The United Nations Mission in South Sudan (UNMISS) has released new details of the killing of hundreds of people in two separate incidents in April. U.N. investigators determined civilians were deliberately targeted by ethnicity in the towns of Bentiu and Bor in some of the worst violence since the South Sudan conflict began over a year ago.
A new report from the U.N. mission determined at least 353 civilians were killed in the two attacks blamed separately on rebel opposition forces and mobs loyal to the government.
In the first incident, investigators say hundreds of civilians were killed when rebel soldiers overran the town of Bentiu in Unity State.
The report says soldiers shot and killed civilians hiding in a mosque to escape the fighting. Investigators said some shooters may have pointed their guns through the windows of the building to hit those huddled inside.
Two days later, in apparent retaliation for the Bentiu attack, a mob armed mostly with sticks, machetes and iron bars stormed a U.N. base in the town of Bor, in Jonglei State, killing at least 47 displaced people who had taken refuge there.
UNMISS spokesman Joe Contreras said assailants in both incidents deliberately targeted their victims along the same ethnic lines that have defined the conflict.
“Victims were deliberately targeted on the basis of their ethnicity, nationality or perceived support for one of the parties in the conflict and nearly nine months after the attacks took place, no perpetrator has yet to be held accountable,” Contreras said.
The attack in Bentiu was perpetrated by members of the opposition movement loyal to former Vice President Riek Machar, an ethnic Nuer, who organized rebel forces after a fallout with President Salva Kiir - a Dinka.
The report says most of the victims in Bentiu were from the Darfur region of neighboring Sudan, and were seen to be loyal to Mr. Kiir's government.
At the U.N. base in Bor, mostly Dinka mobs attacked Nuer civilians, singling them out by their tribal facial scars -- six distinct lines that stretch from ear to ear.
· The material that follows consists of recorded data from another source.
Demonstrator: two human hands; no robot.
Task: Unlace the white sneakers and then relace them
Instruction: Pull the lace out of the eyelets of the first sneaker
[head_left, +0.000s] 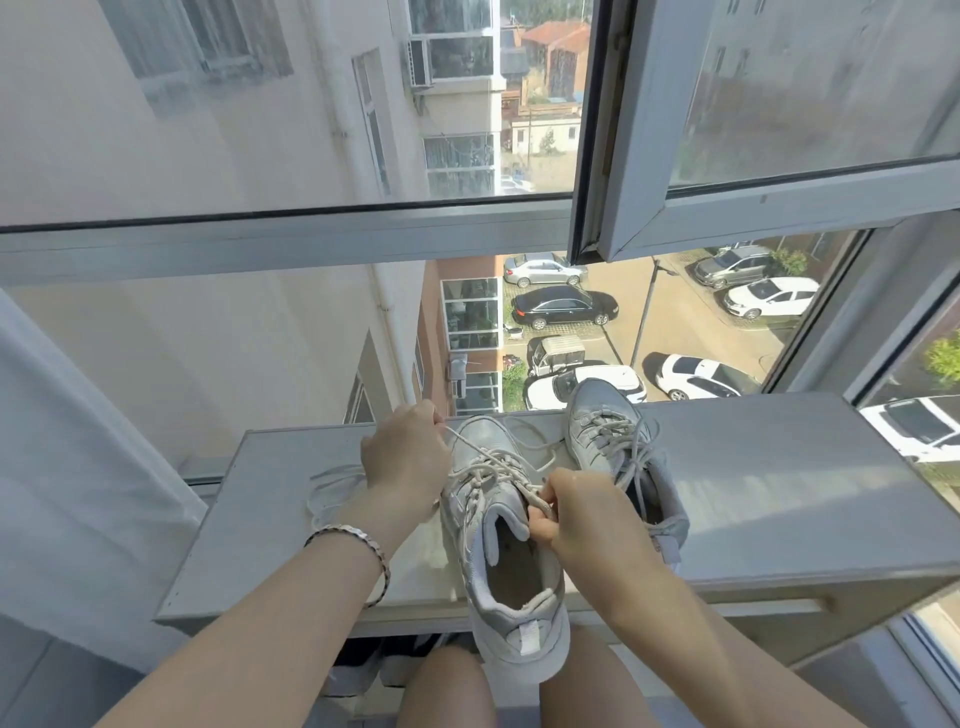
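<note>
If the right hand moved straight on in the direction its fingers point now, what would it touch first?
Probably the tongue of the near sneaker: the right hand pinches a lace just beside it, fingers pointing left. Depth is unclear.

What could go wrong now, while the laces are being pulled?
The near sneaker hangs its heel over the front edge of the windowsill, so a hard pull by the left hand might tip it off. The slack lace lying beside that hand could knot or snag.
</note>
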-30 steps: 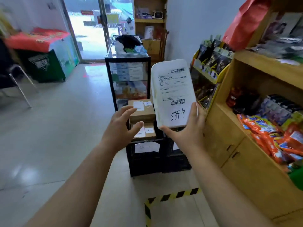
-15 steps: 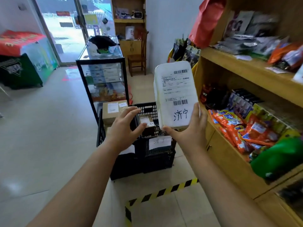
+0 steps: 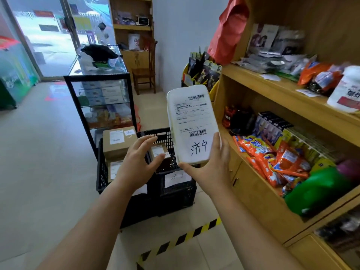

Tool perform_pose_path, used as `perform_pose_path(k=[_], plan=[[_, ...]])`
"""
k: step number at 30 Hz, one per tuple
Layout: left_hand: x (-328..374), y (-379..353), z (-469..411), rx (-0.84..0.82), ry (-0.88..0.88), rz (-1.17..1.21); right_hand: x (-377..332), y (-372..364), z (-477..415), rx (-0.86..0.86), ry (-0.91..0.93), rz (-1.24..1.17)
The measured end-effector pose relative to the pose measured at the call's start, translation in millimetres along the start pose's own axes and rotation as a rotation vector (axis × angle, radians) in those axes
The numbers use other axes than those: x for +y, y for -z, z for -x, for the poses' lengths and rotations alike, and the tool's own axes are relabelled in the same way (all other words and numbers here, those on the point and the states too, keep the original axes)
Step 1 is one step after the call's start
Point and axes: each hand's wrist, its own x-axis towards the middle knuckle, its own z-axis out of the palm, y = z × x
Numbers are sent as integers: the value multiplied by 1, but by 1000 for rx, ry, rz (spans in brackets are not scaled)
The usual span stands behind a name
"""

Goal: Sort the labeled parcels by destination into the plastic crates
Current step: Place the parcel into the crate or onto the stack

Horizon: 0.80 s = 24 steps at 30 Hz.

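Note:
My right hand (image 3: 212, 168) grips the lower end of a white parcel (image 3: 191, 125), held upright with its shipping label and handwritten characters facing me. My left hand (image 3: 136, 164) hovers to its left, fingers spread and holding nothing. Below them on the floor stand two black plastic crates side by side. The left crate (image 3: 102, 172) holds stacked brown cardboard boxes (image 3: 118, 143) with white labels. The right crate (image 3: 179, 193) carries a handwritten paper tag on its front and holds a small brown box (image 3: 161, 152).
A wooden shelf unit (image 3: 263, 191) full of snack packets stands close on the right. A glass display cabinet (image 3: 101, 98) stands behind the crates. Yellow-black hazard tape (image 3: 179, 240) runs across the tiled floor. A wooden chair (image 3: 145, 73) and a glass door are farther back.
The view has moved closer to the crates and turned right. The parcel stays upright in my right hand, and my left hand stays open beside it.

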Motion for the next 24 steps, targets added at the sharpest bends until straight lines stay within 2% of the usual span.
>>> perform_pose_path(k=[6, 12, 24], plan=[[-41, 20, -16, 9, 33, -16, -22, -42, -13, 1, 47, 17], [-59, 13, -40, 6, 53, -19, -15, -64, -48, -26, 48, -15], [-45, -75, -166, 37, 43, -123, 72, -80, -187, -55, 88, -48]])
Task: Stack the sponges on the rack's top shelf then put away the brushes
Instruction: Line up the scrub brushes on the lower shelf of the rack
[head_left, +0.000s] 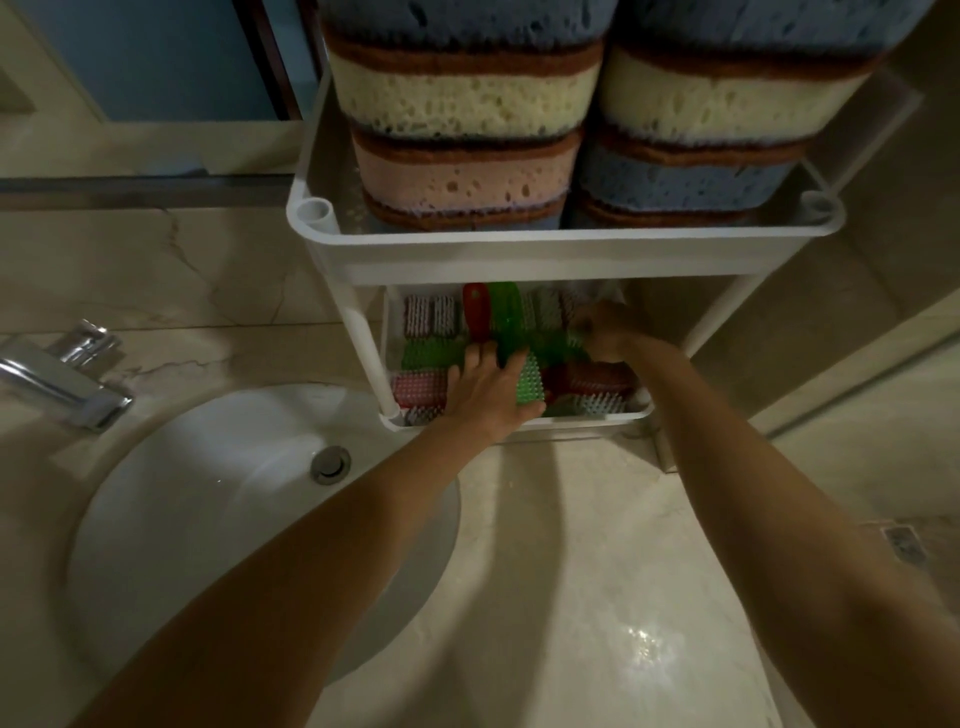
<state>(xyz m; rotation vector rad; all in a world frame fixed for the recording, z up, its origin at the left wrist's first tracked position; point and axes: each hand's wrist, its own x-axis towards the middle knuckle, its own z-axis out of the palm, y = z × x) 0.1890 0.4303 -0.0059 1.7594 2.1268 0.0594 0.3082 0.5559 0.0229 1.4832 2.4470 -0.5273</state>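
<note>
Head view shows the left hand (491, 397) with its fingers fairly straight and fanned, lying flat on the brushes (431, 353) heaped in the rack's lower shelf (519, 425). Its thumb side lies against a green bristled brush (531, 387), with no curl round it that I can make out. The right hand (605, 332) reaches deeper under the top shelf (519, 244), in shadow and blurred. Whether its fingers hold a brush or only touch the pile cannot be told. Around the hands the brushes lie crossed and overlapping: a red handle (478, 312) and green ones toward the back, a red brush (592, 376) on the right, and pink and white bristles at the left. Above, the sponges (467, 104) stand in two tall stacks side by side on the top shelf, so that part of the task looks done and the brushes are being settled. The main risk, as I judge it, is the loose heap. A push on one brush could tip another over the low front rim and send it onto the counter or into the basin. A wrist lifting carelessly could also knock the shelf overhead and set the tall sponge stacks leaning. The rack stands on a pale marbled counter (571, 571), glossy with a bright glare spot. A white round sink (208, 493) with a metal drain (330, 464) and a chrome tap (62, 379) is just to its left. A blue panel (156, 62) rises behind, and tiled floor with a small drain grate (905, 545) lies lower right. The room is dim.
</note>
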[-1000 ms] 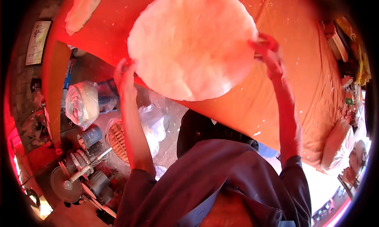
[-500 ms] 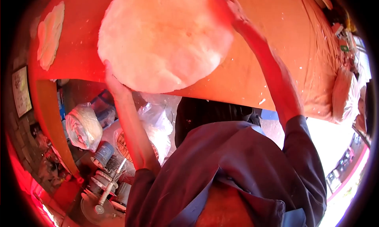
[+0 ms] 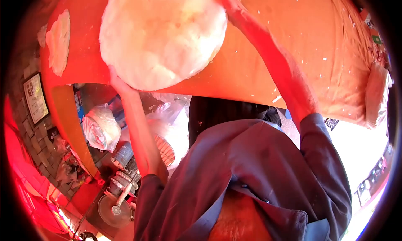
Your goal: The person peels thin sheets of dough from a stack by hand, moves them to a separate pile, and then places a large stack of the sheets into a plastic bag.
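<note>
A large, round, pale sheet (image 3: 161,40), resembling flatbread or dough, spans the near part of the orange-covered table (image 3: 284,14). Its surface is uneven, with faint darker patches, and the top is cut off by the view. My left hand (image 3: 117,79) grips its lower left rim; the thumb side shows and the other fingers are hidden beneath. At the upper right rim is my right hand (image 3: 226,0), closed at the edge, its fingertips mostly out of sight. A smaller irregular pale piece (image 3: 58,43) lies at the table's left end.
Small white flakes dot the tabletop. A plastic-wrapped bundle (image 3: 377,94) sits at its right end. Below the table's left side are a bagged white roll (image 3: 101,128), a bucket (image 3: 122,155), a basket (image 3: 164,150) and a round metal disc (image 3: 114,209). A framed sheet (image 3: 36,97) hangs at left.
The round sheet has shifted left over the table, and both hands have stayed at its rim. My right hand has moved left and up with it. The camera view has turned slightly.
</note>
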`<state>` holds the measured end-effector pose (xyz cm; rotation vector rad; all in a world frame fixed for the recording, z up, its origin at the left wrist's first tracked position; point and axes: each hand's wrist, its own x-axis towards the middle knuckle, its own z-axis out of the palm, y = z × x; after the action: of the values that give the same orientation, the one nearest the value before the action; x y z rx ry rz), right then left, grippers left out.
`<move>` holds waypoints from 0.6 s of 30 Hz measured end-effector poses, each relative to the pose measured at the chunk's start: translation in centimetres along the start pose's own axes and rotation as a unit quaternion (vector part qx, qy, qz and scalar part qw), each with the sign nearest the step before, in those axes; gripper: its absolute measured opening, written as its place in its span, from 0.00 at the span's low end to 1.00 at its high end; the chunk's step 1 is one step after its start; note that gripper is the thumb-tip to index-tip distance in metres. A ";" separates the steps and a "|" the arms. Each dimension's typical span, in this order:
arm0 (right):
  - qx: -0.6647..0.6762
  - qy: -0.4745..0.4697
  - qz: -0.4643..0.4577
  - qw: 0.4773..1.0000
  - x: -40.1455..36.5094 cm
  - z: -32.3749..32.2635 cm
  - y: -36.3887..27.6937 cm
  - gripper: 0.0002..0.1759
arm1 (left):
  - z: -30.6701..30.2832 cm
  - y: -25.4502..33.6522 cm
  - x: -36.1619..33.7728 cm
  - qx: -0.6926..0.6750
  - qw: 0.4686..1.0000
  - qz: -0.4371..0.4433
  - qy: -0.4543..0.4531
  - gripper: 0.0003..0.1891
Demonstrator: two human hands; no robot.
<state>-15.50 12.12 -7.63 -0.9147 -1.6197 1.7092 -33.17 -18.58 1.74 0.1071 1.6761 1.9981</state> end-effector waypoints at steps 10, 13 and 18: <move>0.264 -0.019 0.239 0.934 0.8 0.0 -5.1 0.33 | -0.8 -1.0 0.9 -0.092 0.995 -0.027 0.013 0.30; 0.187 0.015 0.161 0.969 -0.6 -1.3 -6.8 0.35 | -0.7 -0.2 0.5 -0.128 0.990 -0.058 0.017 0.31; 0.005 0.021 0.172 0.985 -1.2 -3.2 -5.2 0.29 | -3.5 -4.9 1.6 -0.171 0.984 -0.049 0.030 0.34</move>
<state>-12.33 13.40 -2.40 -1.2754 -1.4891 1.9061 -34.19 -20.57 -4.06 -0.1561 1.3194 2.1972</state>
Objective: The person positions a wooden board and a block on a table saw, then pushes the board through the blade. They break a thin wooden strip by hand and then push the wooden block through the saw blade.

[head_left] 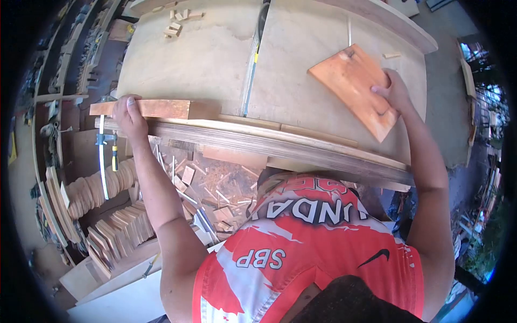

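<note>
My left hand point(129, 116) is closed around the left part of a thick wooden block point(167, 109) lying along the near edge of the worktable. Its thumb lies over the front, and some fingers are hidden behind the wood. On the right, my right hand point(396, 96) grips the edge of a flat reddish-brown wooden board point(347, 81), thumb on its upper face. The board is turned at an angle over the table point(291, 70). Below my left hand, a clamp with a yellow-and-black handle point(114, 156) hangs at the table edge.
A narrow slot point(251, 81) runs across the tabletop between its two panels. Small wood offcuts point(173, 29) lie at the far left. Scraps point(221, 194) litter the floor below. Stacked cut boards point(121, 231) stand lower left, beside shelves point(62, 97).
</note>
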`<state>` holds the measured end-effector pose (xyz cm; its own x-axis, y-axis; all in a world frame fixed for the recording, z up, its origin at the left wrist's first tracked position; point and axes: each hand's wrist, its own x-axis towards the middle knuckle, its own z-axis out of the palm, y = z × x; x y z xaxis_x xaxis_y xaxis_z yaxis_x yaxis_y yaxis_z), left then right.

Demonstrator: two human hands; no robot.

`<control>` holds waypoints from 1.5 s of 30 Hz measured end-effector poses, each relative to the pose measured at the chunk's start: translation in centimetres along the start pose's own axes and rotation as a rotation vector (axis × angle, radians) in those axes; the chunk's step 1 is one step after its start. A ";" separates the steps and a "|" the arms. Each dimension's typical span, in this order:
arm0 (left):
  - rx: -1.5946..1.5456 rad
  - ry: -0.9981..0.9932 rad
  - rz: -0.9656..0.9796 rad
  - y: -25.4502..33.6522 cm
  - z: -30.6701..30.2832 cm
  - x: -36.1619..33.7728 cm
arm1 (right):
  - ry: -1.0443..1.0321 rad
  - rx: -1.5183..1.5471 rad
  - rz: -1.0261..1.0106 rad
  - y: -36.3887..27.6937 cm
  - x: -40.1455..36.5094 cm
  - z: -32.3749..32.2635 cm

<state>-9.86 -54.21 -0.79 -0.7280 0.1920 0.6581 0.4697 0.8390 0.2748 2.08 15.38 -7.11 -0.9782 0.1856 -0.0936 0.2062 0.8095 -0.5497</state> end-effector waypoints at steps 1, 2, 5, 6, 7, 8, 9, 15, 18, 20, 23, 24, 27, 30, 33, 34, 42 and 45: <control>-0.001 -0.010 -0.011 0.0 -0.1 0.0 | 0.000 0.011 -0.006 -0.4 -0.4 0.5; -0.004 -0.022 -0.020 0.0 0.0 0.1 | -0.014 -0.007 -0.076 -1.7 -1.0 1.0; -0.004 -0.026 -0.022 0.2 0.0 0.1 | -0.039 -0.048 -0.136 -5.0 -1.2 2.4; -0.018 -0.028 -0.034 0.2 0.0 0.1 | -0.047 -0.082 -0.134 -5.8 -1.0 2.7; -0.012 -0.030 -0.034 0.1 0.0 0.1 | -0.049 -0.077 -0.136 -6.0 -0.6 3.2; -0.004 -0.022 -0.030 -0.1 0.1 0.1 | -0.005 -0.084 -0.184 -6.0 0.0 3.9; 0.004 -0.017 -0.029 -0.1 0.1 0.0 | 0.036 -0.090 -0.230 -6.4 0.5 4.5; 0.058 -0.019 -0.014 -0.2 0.2 0.0 | 0.014 -0.091 -0.197 -7.9 2.3 5.5; 0.051 -0.007 -0.010 -0.2 0.4 -0.1 | 0.007 -0.083 -0.285 -8.3 2.3 6.0; 0.037 -0.017 -0.020 -0.1 0.2 0.0 | -0.010 -0.115 -0.348 -9.7 2.3 7.6; 0.002 -0.027 -0.027 -0.6 0.2 -0.1 | -0.049 -0.109 -0.374 -12.5 2.2 9.1; 0.006 -0.032 -0.025 -0.6 0.1 -0.1 | -0.063 -0.085 -0.337 -13.0 2.1 9.1; 0.021 0.004 -0.041 -0.2 0.3 -0.1 | -0.027 -0.126 -0.379 -13.0 2.0 9.2; 0.043 0.004 -0.031 0.1 0.2 -0.1 | 0.000 -0.197 -0.379 -13.3 1.8 9.4; 0.061 0.017 -0.038 0.3 0.3 -0.1 | 0.001 -0.212 -0.313 -13.7 1.8 9.8; 0.059 0.010 -0.036 0.1 0.3 0.0 | -0.001 -0.209 -0.307 -13.7 1.7 10.0; -0.019 0.023 -0.067 0.0 0.8 -0.6 | 0.055 -0.157 -0.249 -13.7 1.7 10.6; -0.037 0.086 -0.069 0.0 1.2 -0.8 | 0.044 -0.195 -0.229 -14.1 1.7 10.5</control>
<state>-9.87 -53.76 -2.16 -0.7146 0.0890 0.6938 0.4394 0.8289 0.3462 -2.74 -1.56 -8.25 -0.9986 0.0067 0.0523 -0.0138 0.9240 -0.3822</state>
The incidents represent two of the bloodiest events in the ongoing conflict which has claimed thousands of lives and displaced more than one million people.
While Bor is mostly calm these days, Bentiu is still experiencing bouts of violence. This week, government and rebel forces blamed each other for fighting near the state's oil fields.
The U.N. base in Bentiu currently hosts more than 40,000 civilians who have fled violence, and Contreras says displaced people continue to come.
“The security situation, at least in (displaced people's) judgment is sufficiently precarious as to warrant them staying on our premises and also continues to drive people in our direction,” Contreras said.
Both sides in the conflict have repeatedly denied responsibility for attacks on civilians.
Negotiators continue to maintain their commitment to ongoing peace talks in Ethiopia, though numerous cease-fire deals signed since last January have all fallen through.